Post by Sam Salmon »

I'm sure we'd all love this to be Norse but caution is the byword- there were a lot of Basque fishermen in southern Newfoundland pre-Columbus.

In other Norse news I note that everyone seems to have forgotten about this evidence on far Baffin Island
uniface

Re: Vikings viewed from space

Post by uniface »

A thousand years after the Vikings braved the icy seas from Greenland to the New World in search of timber and plunder, satellite technology has found intriguing evidence of a long-elusive prize in archaeology — a second Norse settlement in North America, further south than ever known.
The new Canadian site, with telltale signs of iron-working, was discovered last summer after infrared images from 400 miles in space showed possible man-made shapes under discolored vegetation. The site is on the southwest coast of Newfoundland, about 300 miles south of L’Anse aux Meadows, the first and so far only confirmed Viking settlement in North America, discovered in 1960.

Since then, archaeologists, following up clues in the histories known as thesagas, have been hunting for the holy grail of other Viking, or Norse, landmarks in the Americas that would have existed 500 years before Columbus, to no avail.

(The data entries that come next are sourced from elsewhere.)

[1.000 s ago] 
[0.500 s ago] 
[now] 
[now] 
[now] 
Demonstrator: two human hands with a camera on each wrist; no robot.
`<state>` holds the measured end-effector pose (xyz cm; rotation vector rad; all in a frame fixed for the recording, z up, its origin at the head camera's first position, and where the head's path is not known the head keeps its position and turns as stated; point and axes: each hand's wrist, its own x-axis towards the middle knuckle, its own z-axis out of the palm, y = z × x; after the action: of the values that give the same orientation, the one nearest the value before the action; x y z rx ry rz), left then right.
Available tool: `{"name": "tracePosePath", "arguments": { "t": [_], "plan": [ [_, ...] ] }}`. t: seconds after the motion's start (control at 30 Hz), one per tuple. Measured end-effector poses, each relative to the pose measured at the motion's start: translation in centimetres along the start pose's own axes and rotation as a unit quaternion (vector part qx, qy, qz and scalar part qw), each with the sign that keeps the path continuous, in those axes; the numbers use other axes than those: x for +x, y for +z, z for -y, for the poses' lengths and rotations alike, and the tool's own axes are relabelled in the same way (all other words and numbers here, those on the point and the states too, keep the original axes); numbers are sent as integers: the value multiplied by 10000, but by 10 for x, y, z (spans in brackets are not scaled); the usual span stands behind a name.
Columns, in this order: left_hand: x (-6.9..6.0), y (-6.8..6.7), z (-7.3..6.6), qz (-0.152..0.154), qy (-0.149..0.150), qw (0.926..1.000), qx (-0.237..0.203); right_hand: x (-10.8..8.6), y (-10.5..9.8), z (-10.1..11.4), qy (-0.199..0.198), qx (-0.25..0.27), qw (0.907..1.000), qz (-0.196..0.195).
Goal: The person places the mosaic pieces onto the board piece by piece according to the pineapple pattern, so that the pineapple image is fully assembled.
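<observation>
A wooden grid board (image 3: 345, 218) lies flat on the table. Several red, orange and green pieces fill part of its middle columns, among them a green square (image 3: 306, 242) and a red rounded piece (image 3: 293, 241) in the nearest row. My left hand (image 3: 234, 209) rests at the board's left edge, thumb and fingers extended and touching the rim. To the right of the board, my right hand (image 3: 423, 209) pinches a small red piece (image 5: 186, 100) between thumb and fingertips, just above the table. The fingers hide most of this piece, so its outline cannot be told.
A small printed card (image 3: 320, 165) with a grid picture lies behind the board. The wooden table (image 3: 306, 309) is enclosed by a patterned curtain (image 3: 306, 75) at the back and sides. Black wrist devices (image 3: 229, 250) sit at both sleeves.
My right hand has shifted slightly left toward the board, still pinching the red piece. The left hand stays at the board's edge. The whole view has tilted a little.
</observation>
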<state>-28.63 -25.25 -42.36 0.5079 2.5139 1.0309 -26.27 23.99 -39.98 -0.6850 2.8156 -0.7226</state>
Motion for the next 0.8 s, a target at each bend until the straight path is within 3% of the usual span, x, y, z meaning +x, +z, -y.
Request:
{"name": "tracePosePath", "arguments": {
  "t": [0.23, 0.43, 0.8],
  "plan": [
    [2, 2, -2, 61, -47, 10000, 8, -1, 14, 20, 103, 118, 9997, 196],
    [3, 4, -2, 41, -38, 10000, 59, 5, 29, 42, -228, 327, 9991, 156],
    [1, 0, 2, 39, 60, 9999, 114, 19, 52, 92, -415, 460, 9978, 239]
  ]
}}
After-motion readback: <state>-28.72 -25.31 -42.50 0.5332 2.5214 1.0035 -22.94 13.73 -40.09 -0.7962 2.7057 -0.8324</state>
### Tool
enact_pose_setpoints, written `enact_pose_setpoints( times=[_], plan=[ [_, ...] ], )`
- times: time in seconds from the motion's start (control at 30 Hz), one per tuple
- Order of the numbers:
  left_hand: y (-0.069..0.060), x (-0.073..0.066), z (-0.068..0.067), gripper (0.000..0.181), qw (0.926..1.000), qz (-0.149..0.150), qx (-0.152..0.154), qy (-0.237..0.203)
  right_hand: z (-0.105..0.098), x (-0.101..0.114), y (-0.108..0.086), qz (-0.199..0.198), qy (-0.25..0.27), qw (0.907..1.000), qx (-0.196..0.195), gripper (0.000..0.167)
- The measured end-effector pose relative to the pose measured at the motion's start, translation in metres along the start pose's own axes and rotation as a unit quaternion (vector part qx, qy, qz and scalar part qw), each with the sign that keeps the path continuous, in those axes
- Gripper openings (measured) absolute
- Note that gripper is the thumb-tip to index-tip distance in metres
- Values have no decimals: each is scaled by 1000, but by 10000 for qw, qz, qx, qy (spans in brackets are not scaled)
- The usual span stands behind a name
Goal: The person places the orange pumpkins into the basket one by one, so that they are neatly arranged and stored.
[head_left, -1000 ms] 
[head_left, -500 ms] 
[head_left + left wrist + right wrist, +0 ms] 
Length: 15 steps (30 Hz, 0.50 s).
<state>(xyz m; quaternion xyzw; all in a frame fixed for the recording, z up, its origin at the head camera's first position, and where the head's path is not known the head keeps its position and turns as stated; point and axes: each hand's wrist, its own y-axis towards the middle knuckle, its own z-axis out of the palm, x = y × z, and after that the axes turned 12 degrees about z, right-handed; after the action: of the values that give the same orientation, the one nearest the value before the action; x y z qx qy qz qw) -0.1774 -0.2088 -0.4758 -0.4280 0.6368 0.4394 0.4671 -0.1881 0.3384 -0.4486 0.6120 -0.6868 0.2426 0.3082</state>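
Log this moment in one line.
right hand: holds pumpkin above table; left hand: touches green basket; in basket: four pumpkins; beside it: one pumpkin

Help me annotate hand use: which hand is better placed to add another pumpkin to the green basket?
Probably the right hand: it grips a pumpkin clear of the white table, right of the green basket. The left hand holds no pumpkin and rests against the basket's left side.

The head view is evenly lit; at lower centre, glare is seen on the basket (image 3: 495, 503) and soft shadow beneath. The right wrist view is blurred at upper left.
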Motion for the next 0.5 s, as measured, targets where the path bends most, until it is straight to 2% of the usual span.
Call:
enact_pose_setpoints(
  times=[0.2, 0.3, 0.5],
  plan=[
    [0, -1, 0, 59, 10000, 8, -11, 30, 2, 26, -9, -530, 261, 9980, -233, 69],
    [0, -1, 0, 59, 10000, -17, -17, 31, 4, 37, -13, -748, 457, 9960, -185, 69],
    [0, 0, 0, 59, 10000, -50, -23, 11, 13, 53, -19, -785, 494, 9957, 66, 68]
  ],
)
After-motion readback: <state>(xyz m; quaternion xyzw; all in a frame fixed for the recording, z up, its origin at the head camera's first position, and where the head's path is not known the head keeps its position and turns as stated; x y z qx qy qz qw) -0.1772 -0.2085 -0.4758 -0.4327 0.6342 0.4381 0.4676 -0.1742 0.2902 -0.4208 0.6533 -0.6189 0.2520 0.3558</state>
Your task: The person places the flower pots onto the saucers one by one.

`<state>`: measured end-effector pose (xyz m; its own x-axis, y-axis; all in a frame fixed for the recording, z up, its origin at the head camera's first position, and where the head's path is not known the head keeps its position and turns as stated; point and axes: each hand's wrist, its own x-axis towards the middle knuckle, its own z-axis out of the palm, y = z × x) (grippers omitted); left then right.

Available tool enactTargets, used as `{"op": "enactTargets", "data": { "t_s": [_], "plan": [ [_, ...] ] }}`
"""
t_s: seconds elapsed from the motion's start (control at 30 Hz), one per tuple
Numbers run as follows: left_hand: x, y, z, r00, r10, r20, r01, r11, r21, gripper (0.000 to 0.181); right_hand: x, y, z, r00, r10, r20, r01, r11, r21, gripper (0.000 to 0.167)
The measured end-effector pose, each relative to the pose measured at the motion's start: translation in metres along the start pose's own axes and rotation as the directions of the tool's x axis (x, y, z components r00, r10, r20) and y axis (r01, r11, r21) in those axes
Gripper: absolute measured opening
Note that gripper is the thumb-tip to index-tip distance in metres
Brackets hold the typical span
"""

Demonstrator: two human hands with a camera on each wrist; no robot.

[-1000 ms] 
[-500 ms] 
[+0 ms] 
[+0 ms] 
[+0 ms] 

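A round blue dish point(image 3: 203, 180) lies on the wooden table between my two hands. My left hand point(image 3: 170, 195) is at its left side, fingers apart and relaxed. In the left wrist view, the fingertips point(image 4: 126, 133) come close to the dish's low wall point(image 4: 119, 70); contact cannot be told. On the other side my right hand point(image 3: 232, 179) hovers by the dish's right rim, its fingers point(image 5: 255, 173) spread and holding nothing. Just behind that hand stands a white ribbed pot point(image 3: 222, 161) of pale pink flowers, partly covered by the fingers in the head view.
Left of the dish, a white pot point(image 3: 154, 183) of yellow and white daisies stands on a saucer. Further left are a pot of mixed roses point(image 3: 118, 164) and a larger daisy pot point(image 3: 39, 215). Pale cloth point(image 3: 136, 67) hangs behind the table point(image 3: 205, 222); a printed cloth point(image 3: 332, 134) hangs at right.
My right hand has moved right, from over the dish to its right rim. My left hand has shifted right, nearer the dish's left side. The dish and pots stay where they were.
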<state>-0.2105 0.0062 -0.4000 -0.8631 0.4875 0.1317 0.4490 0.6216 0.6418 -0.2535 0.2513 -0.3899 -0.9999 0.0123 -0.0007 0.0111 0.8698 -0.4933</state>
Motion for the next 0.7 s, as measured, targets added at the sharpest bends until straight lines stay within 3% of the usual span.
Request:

But last year, Sarah H. Parcak (pronounced PAR-kak), a leading space archaeologist working with Canadian experts and the science series NOVA for a two-hour television documentary, “Vikings Unearthed,” that will be aired on PBS next week, turned her eyes in the sky on coastlines from Baffin Island, west of Greenland, to Massachusetts. She found hundreds of potential “hot spots” that high-resolution aerial photography narrowed to a handful and then one particularly promising candidate — “a dark stain” with buried rectilinear features.

Magnetometer readings later taken at the remote site, called Point Rosee by researchers, a grassy headland above a rocky beach an hour’s trek from the nearest road, showed elevated iron readings. And trenches that were then dug exposed Viking-style turf walls along with ash residue, roasted ore called bog iron and a fire-cracked boulder — signs of metallurgy not associated with native people of the region.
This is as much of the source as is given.